The squarefree numbers form a set which is well-known to have density 6/\pi^2 in the integers, in other words their characteristic function \mu^2 satisfy \sum_{n\leq x}\mu^2(n)=6/\pi^2x+o(x). In this set all your dream theorems about the count of linear patterns are true and easy.

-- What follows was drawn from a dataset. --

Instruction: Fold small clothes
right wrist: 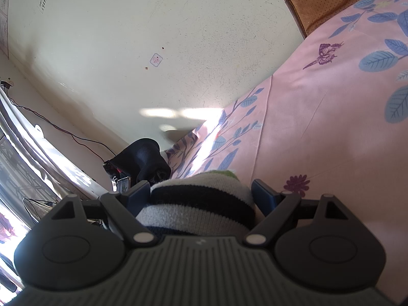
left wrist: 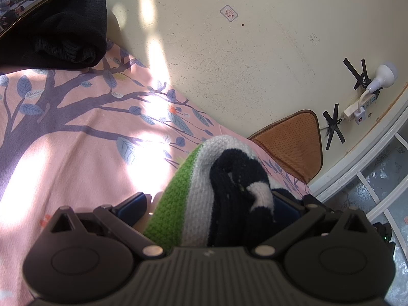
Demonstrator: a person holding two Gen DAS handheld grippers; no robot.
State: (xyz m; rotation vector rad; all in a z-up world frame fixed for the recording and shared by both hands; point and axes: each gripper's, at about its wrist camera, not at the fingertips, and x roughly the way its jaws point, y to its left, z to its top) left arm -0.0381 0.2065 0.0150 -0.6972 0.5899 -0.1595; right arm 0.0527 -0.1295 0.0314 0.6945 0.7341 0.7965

Hardy-Littlewood squarefree tuples

The Hardy-Littlewood conjecture consists, in its strongest form, in an asymptotic, for every \mathcal{H}=\{h_1,\ldots,h_k\}, of the form

\displaystyle{\lvert\{n\leq x\mid n+h_1,\ldots,n+h_k\text{ are all prime}\}\rvert=(c(\mathcal{H})+o(1))\frac{x}{\log^kx}}

where c(\mathcal{H}) is a constant possibly equal to 0. It is quite far from being proven, although interesting steps towards it have been made in the last ten years, by Goldston-Pintz-Yildirim and Maynard.

In the squarefree numbers, the analogous problem is rather easy and was settled by Mirsky in 1947. He proved that

\displaystyle{\lvert\{n\leq x\mid n+h_1,\ldots,n+h_k\text{ are all squarefree}\}\rvert=c(\mathcal{H})x+O(x^{2/3+\epsilon})}



and \nu_{\mathcal{H}}(p^2) is the cardinality of the size of the projection of the set \mathcal{H} in \mathbb{Z}/p^2\mathbb{Z}, that is the number of forbidden classes modulo p^2 for n.

I show a quick way of deriving it with a much worse error term O(x/\log x). Fix w, a large number; ultimately, w=C\log x should be ok. Fix W=\prod_{p\leq w}p^2. Then the number X_w of n\leq x such that none of n+h_1,\ldots,n+h_k have a square factor p^2 with p\leq w is easy to compute: in [W] or any interval of length W there are by chinese remainder theorem this many of them
\displaystyle{ \prod_{p\leq w}(p^2-\nu_{\mathcal{H}}). }
Thus in [x], there are this many of them

\displaystyle{x/W^2\prod_{p\leq w}(p^2-\nu_{\mathcal{H}})+O(W^2)}.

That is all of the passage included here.